Reproduce the listing that follows word for word, without its pictures.

____________

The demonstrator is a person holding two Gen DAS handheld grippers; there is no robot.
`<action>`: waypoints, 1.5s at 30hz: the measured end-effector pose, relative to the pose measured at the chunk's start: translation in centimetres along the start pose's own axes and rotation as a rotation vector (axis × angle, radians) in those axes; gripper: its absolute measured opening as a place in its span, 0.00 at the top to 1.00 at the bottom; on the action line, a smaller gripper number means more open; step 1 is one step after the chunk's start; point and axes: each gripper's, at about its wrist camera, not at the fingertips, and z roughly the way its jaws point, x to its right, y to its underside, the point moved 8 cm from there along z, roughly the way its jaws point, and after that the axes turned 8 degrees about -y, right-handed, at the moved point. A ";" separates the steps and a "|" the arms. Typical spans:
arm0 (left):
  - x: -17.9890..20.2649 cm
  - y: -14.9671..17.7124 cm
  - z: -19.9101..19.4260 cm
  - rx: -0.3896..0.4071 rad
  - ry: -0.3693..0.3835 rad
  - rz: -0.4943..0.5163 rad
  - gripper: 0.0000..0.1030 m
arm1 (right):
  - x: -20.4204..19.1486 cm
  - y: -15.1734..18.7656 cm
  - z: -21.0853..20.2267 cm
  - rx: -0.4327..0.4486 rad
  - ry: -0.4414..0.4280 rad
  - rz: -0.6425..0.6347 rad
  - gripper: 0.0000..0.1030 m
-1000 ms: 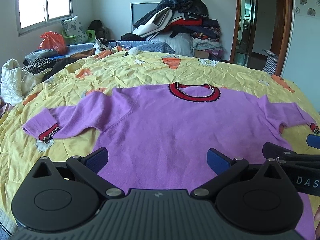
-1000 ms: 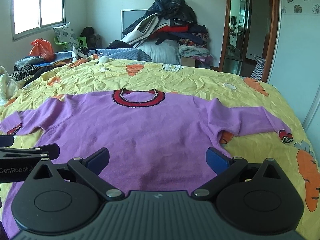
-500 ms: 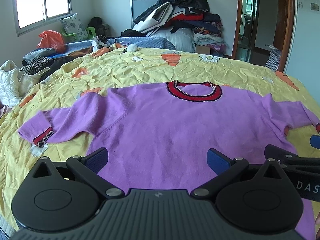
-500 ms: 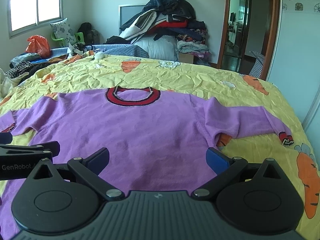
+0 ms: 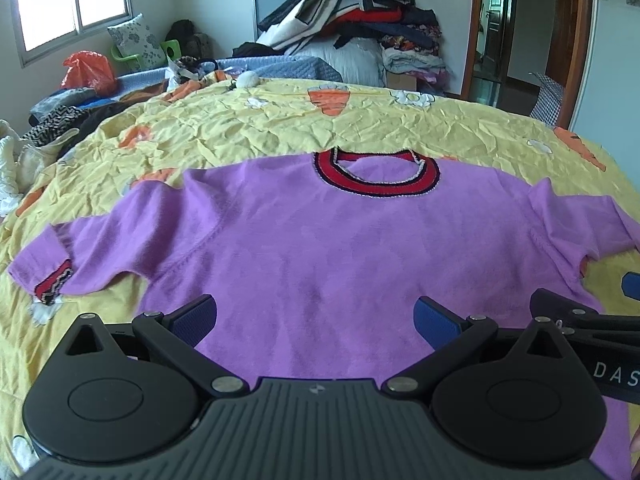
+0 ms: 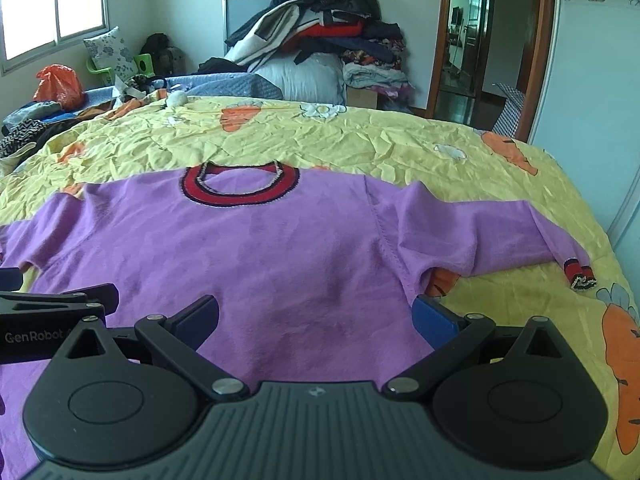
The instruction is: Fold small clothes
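Across the bed we see a wrinkled yellow bedsheet [image 5: 360, 128] printed with orange carrots and white flowers, and on it the purple sweater [image 5: 340, 248] lies flat, front up, both sleeves spread sideways. Its red and black neckline [image 5: 376, 176] points toward the far end of the bed; the left cuff [image 5: 52, 286] and the right cuff [image 6: 578, 274] carry the same red and black trim.

We hold the left gripper [image 5: 316, 314] low over the sweater's lower half, level and aimed at the neckline, jaws spread wide with nothing between the blue pads [image 5: 434, 320]. The right gripper [image 6: 316, 314] hangs just beside it in the same pose, also spread wide and empty, its right pad near the sweater's right armpit. Each tool shows at the edge of the other's view. Whether the pads touch the knit we cannot tell.

Beyond the bed, a tall pile of clothes [image 5: 352, 20] leans against the far wall over a grey cushion [image 5: 344, 60]. A window [image 5: 72, 4] lights the left side, a wooden door frame [image 6: 544, 48] stands on the right. An orange plastic bag [image 5: 88, 70] sits by a floral pillow [image 5: 138, 42], its contents hidden.
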 end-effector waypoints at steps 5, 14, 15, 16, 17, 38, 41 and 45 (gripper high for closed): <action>1.4 -0.4 1.2 -0.013 -0.001 0.016 0.00 | 1.1 -0.2 1.1 -0.010 0.004 0.017 0.00; 4.6 -0.7 2.8 -0.029 0.009 0.058 0.00 | 3.6 -0.5 2.5 -0.021 0.017 0.049 0.00; 4.9 -0.8 2.9 -0.029 0.010 0.061 0.00 | 3.9 -0.5 2.6 -0.021 0.019 0.054 0.00; 5.3 -0.8 3.0 -0.030 0.011 0.065 0.00 | 4.3 -0.5 2.7 -0.021 0.020 0.059 0.00; 5.7 -0.9 3.1 -0.030 0.013 0.068 0.00 | 4.6 -0.5 2.8 -0.021 0.022 0.061 0.00; 13.4 -1.5 6.1 -0.057 0.065 0.144 0.00 | 11.8 -0.6 5.0 -0.036 0.098 0.115 0.00; 13.8 -1.7 6.2 -0.058 0.076 0.139 0.00 | 12.3 -0.7 5.1 -0.031 0.101 0.114 0.00; 14.1 -1.9 6.4 -0.056 0.079 0.144 0.00 | 13.0 -1.0 5.0 -0.012 0.094 0.131 0.00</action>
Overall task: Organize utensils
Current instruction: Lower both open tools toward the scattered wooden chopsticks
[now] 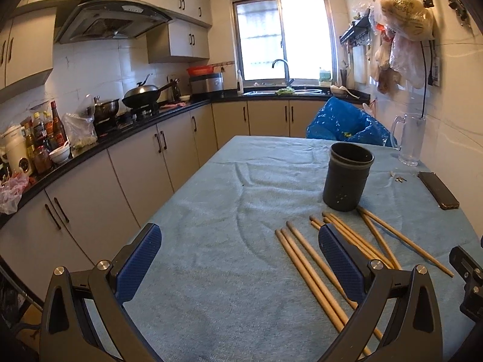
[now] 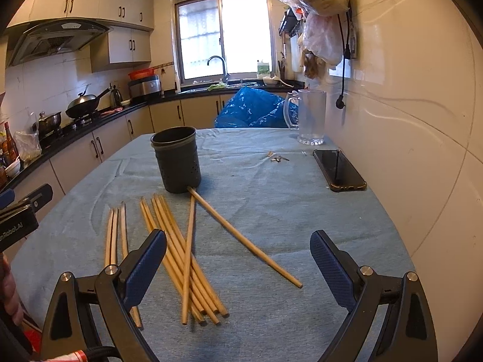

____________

TASK SOLUTION -
The demonstrator is a person holding two Gen DAS handheld grippers; there is no robot.
`<action>`: waypoints, 1.5s at 30hz: the measured end-effector pose, relative to the pose measured at the chunk's start: translation in centimetres along the start pose's own axes and rotation as a rotation vector (axis × angle, radians) in those axes; gripper: its absolute measured opening as a place in its span, 0.00 at the top to 1.00 at the bottom; on the action line, a smaller gripper number means more open; step 1 is one step after the chunk's start; point and axes: each gripper's, at about its wrist camera, not at the fingertips, and z roughly the way its jaws point, x to its right, y to its underside, the point moved 8 cm from there along z, roughly the way its jaws point, and after that the axes turned 8 degrees about -y, right-handed, at the moved point. A ";" separates the steps and a "|" the arms. Typical spans:
arm0 (left):
  - x: -17.9890..20.2649 cm
  - y: -14.9671..17.7124 cm
  - z: -19.9101..19.4260 cm
  - rx: -0.3896..0.4071 rad
  - ry: -0.3693..0.3835 rad
  - rz: -0.4943..0.5163 rad
  - gripper: 0.0000..0.1030 m
arm1 (right):
  - x: -20.4204..19.1486 cm
  - y: -15.1734..18.7656 cm
  - z: -21.0853..20.2267 cm
  - rx: -0.4327..0.4486 rad
  - ry: -0.4414..0.4280 rad
  - rz: -0.6425..0.6347 rad
  - gripper: 0.0000..0.1030 m
-1000 ms: 
-1000 ms: 
-500 ms: 
-500 ms: 
+0 ms: 
+0 ms: 
The instruction is: Fold small clothes
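Across the bed we see a wrinkled yellow bedsheet [image 5: 360, 128] printed with orange carrots and white flowers, and on it the purple sweater [image 5: 340, 248] lies flat, front up, both sleeves spread sideways. Its red and black neckline [image 5: 376, 176] points toward the far end of the bed; the left cuff [image 5: 52, 286] and the right cuff [image 6: 578, 274] carry the same red and black trim.

We hold the left gripper [image 5: 316, 314] low over the sweater's lower half, level and aimed at the neckline, jaws spread wide with nothing between the blue pads [image 5: 434, 320]. The right gripper [image 6: 316, 314] hangs just beside it in the same pose, also spread wide and empty, its right pad near the sweater's right armpit. Each tool shows at the edge of the other's view. Whether the pads touch the knit we cannot tell.

Beyond the bed, a tall pile of clothes [image 5: 352, 20] leans against the far wall over a grey cushion [image 5: 344, 60]. A window [image 5: 72, 4] lights the left side, a wooden door frame [image 6: 544, 48] stands on the right. An orange plastic bag [image 5: 88, 70] sits by a floral pillow [image 5: 138, 42], its contents hidden.
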 end-effector waypoints at steps 5, 14, 15, 16, 17, 38, 41 and 45 (gripper high for closed): <action>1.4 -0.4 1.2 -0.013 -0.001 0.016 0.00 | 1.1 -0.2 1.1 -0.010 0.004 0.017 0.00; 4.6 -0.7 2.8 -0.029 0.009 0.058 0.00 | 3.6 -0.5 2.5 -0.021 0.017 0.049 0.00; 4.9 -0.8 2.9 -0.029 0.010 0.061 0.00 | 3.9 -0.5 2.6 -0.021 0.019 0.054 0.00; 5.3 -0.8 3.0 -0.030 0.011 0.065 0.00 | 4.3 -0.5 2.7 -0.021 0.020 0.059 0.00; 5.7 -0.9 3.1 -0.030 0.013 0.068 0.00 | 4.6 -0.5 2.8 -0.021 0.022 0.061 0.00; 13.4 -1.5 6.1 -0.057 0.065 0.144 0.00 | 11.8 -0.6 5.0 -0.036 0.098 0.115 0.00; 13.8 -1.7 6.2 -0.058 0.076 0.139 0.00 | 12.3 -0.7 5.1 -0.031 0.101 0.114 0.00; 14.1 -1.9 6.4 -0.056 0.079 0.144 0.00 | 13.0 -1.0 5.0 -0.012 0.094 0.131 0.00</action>
Overall task: Organize utensils
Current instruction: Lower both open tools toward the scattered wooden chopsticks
[now] 
[now] 

For this exercise, the answer is now complete.